В 1996-м он в последний раз поехал в Париж и накупил там ей целый чемодан вещей. Он как-то умудрился выбрать их так ловко, что они все ей подошли. От клеенчатого, в талию, короткого пальто, парижский крик моды тогда, до совершенно сказочного, сияющего, серебристо-черного платьица, обтянувшего ее экзотические сисеньки и бедрышки. Была ли она довольна? Она восприняла этот чемодан тряпок как должное. А он был счастлив, что она такая без усилий красивая в ретро-стиле двадцатых годов, тоненькая и безумно свежая.
Ее выгнали в какой-то период со всех работ, и она стала делать ему макет его экстремистской газеты. У нее была, видите ли, модная профессия «программист», и был вкус, и был талант. Правда, чтобы она работала над газетой, следовало сидеть с ней и поить ее красным вином. Когда ей не хватало вина, она бросала работу и шантажировала его угрозами не доделать газету. Происходило это уже на Выползовом переулке, вблизи «Олимпийского», рядом с мечетью. Приходилось идти за вином. В нескольких случаях она ложилась на пол и изображала истерику либо эпилепсию.

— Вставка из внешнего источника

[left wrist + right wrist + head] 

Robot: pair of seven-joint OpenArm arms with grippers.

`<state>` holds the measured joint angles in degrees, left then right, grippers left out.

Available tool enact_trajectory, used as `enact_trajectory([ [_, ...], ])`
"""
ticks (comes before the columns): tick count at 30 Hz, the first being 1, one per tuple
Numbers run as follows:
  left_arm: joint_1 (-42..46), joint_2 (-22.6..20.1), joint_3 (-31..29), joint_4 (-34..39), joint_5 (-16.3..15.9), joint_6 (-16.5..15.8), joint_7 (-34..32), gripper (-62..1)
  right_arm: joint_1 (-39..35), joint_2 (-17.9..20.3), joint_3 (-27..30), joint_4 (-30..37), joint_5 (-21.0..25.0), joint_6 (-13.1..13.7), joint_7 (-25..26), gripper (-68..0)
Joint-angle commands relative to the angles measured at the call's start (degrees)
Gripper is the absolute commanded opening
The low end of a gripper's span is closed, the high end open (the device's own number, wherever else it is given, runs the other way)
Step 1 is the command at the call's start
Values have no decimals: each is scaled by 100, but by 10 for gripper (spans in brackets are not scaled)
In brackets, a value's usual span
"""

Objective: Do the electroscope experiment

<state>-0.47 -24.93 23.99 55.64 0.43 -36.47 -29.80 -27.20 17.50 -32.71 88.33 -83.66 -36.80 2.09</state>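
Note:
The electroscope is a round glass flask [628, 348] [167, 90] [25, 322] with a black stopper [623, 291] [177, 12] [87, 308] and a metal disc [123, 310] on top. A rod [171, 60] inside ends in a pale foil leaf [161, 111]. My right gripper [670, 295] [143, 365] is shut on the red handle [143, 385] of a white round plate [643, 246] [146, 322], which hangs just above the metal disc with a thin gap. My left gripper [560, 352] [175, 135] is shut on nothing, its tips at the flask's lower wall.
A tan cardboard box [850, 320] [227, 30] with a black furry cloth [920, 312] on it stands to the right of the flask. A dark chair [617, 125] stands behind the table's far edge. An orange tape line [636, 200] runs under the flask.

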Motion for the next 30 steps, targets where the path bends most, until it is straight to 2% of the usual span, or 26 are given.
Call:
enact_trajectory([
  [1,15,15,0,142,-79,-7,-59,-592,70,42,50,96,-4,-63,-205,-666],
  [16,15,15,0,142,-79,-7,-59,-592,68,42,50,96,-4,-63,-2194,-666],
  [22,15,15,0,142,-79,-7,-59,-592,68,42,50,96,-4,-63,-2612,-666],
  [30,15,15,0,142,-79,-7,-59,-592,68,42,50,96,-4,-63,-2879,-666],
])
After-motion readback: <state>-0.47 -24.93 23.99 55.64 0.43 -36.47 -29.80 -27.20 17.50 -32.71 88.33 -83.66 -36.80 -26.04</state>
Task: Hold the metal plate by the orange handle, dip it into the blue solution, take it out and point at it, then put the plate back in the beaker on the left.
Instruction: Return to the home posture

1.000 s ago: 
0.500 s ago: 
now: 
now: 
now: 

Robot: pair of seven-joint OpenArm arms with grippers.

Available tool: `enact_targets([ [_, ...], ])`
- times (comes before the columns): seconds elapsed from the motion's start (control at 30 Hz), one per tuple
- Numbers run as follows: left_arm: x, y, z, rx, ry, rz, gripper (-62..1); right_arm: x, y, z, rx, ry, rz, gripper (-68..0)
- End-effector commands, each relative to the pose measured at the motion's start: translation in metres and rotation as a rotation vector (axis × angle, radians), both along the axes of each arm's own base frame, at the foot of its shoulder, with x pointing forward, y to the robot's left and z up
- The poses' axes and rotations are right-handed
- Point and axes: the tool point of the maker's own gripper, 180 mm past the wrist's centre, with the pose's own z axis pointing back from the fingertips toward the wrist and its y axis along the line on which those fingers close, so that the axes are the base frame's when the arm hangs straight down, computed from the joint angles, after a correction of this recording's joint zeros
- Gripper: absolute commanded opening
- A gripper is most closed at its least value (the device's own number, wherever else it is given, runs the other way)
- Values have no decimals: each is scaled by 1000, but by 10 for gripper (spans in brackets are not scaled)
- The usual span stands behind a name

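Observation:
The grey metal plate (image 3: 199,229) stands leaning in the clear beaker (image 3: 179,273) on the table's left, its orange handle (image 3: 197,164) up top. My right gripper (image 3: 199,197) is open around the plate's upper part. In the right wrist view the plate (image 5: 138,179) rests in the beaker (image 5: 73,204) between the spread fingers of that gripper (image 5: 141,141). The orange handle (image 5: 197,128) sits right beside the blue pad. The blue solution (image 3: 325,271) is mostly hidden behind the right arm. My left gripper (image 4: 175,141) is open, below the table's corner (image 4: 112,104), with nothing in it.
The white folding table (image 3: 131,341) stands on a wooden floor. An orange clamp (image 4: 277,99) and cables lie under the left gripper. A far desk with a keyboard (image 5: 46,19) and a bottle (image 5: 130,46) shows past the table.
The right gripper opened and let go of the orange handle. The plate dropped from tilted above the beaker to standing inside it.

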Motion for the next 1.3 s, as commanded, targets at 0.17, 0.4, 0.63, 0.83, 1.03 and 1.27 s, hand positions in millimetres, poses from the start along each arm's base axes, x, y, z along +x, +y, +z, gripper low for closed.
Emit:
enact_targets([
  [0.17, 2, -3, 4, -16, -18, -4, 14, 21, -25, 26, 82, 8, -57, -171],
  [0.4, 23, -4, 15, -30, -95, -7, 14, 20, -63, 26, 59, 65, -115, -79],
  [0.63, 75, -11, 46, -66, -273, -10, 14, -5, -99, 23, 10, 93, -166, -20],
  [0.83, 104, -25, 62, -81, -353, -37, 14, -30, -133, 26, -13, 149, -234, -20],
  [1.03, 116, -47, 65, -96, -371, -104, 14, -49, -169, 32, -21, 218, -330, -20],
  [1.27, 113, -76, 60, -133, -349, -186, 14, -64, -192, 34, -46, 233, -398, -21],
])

Впрочем, были у них и спокойные дни и недели. Тогда она ласково называла его «маленький» (ну и действительно, он на пять сантиметров ниже ее 177), и они мирно ходили в убогий магазинчик неподалеку в переулке, где покупали зеленый лук и розовую, аккуратную замороженную мелкую форель. А потом тихо шли домой. Он не мог сидеть там у нее постоянно, на ее Выползовом. У него был кабинет в бункере, обязанности вождя политической партии и литератора, потому он регулярно уезжал на несколько дней. Возвращаясь, находил пустые бутылки от красного вина и коньяка, какую-то экзотическую дорогую еду и окурки двух видов сигарет, ее «Парламент» и толстые червяки французских «Голуаз». «Ты завела себе любовника, тоненькая тварь? — говорил он ей ласково, стараясь не верить собственным словам. — Ты же не пьешь коньяк». «У меня были друзья», — заявляла она с вызовом и демонстрировала полное нежелание развивать тему.
«Один из них был бородатым, — съязвил он. — Ты видела свой красный подбородок в зеркале? Так случается с женщинами, которых долго целуют бородатые мужчины».
Она загадочно улыбалась.
В апреле 1997-го он отправился во главе отряда нацболов на вооруженное восстание в Кокчетав. Когда вернулся живым, его ребят встречали на вокзале матери и девушки. Лизы на вокзале не было. Когда она не пришла к полуночи, он позвонил ей, и она как-то просто и нахально сказала: «Знаешь, я тут влюбилась по уши. Извини. Я не приду». Он даже не успел начать переживать. Потому что через день взорвали помещение штаба, началось расследование, на него навалились офицеры милиции и ФСБ. Он собрал ее вещи в шкафу и положил в картонную коробку, чтобы каждый раз не было больно, когда он открывает шкаф.